Il gioco, che può essere inteso come un'attività ludica, non prettamente verbale, può aiutare i più piccoli sia a narrare le loro esperienze quotidiane, sia a esternare il loro mondo interno. Per questo, lo psicologo può utilizzare il disegno, giochi in scatola, giochi a corpo libero, libri, lego, pupazzi e costruzioni varie.
È, infatti, principalmente attraverso questo, unito a criteri diagnostici, griglie osservative, domande e tanto dialogo che il terapeuta raccoglie informazioni, formula ipotesi e tesi e agisce nella stanza di terapia aiutando i bambini non solo a esprimere emozioni e pensieri, ma anche a trovare delle strategie migliori per gestire le difficoltà.

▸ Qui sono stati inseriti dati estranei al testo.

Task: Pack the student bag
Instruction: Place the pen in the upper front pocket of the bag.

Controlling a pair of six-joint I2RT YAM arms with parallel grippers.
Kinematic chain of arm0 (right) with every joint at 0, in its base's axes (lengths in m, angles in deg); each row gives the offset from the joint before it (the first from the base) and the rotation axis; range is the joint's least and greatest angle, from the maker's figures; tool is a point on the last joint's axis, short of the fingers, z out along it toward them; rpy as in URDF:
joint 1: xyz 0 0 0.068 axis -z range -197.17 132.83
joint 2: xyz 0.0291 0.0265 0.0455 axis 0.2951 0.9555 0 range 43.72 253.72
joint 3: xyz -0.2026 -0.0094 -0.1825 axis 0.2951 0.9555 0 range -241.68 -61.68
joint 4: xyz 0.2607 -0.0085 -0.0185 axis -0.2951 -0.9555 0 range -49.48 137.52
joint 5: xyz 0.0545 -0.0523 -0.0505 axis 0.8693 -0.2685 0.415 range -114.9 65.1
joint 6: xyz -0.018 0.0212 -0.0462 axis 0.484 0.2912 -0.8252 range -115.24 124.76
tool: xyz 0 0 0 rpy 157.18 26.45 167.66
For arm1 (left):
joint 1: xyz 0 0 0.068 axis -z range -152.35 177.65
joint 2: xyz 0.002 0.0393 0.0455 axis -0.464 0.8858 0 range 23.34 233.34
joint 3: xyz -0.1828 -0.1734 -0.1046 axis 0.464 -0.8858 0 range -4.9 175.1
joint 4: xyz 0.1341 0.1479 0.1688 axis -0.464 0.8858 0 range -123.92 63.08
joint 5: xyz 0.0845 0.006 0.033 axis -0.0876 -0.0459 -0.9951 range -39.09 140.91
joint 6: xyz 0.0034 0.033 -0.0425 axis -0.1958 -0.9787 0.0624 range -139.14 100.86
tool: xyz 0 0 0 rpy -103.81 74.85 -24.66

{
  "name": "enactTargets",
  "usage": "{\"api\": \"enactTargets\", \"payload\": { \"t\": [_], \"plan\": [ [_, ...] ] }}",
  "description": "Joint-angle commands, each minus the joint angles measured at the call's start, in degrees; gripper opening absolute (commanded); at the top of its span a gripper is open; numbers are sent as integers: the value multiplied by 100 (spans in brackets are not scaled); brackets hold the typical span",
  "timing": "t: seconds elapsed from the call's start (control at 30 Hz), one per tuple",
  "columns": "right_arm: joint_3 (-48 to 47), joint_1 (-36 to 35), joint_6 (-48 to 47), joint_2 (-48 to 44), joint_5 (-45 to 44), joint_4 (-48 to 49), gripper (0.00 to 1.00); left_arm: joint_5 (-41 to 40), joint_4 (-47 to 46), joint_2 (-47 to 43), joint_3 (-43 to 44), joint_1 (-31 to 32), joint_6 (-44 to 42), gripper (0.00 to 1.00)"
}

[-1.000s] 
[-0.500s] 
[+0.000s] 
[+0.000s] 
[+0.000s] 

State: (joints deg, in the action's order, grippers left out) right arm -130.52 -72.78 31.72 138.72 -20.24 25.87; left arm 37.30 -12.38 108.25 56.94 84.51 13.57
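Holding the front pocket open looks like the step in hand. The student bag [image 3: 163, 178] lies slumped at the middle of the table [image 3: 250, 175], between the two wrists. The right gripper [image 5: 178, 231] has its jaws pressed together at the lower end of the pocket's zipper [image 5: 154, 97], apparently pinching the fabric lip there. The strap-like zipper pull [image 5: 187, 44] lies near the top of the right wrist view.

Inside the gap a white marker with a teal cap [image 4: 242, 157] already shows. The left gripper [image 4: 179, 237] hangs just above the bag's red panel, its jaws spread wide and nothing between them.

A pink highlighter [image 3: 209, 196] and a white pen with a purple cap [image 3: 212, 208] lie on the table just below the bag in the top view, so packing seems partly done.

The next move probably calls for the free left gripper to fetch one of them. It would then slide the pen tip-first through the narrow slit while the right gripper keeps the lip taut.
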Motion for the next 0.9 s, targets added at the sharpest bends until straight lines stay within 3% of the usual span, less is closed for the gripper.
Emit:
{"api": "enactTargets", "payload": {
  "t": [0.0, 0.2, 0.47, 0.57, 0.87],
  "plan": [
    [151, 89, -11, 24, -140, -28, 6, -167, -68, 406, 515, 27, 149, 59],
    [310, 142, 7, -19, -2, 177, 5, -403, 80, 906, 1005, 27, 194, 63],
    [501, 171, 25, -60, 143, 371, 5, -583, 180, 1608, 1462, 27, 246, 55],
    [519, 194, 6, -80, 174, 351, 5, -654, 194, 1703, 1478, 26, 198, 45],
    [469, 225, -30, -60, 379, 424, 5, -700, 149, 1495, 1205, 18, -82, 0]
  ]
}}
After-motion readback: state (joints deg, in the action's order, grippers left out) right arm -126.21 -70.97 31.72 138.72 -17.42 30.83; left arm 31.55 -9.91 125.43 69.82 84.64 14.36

Ciascuna attività è pensata e strutturata ad hoc per ogni bambino e ogni famiglia quando partecipa alle sedute, dunque il rischio di stress o di frustrazione per i più piccoli è veramente limitato. In ogni caso, alla base della pratica clinica vi è il rispetto dei tempi e dei bisogni del bambino: lo psicologo è chiaramente allenato a cogliere i segnali di tensione e, laddove necessario, a correre ai ripari interrompendo l'attività, confortandolo o eventualmente aiutando la famiglia presente in seduta a trovare il modo migliore per ristabilire l'equilibrio.
In conclusione, le sedute familiari rappresentano un ottimo strumento per aiutare sia i bambini a stare meglio, sia le loro famiglie a comprendere più a fondo il disagio dei più piccoli e apprendere metodi di riflessione e strumenti utili per l'intera vita familiare.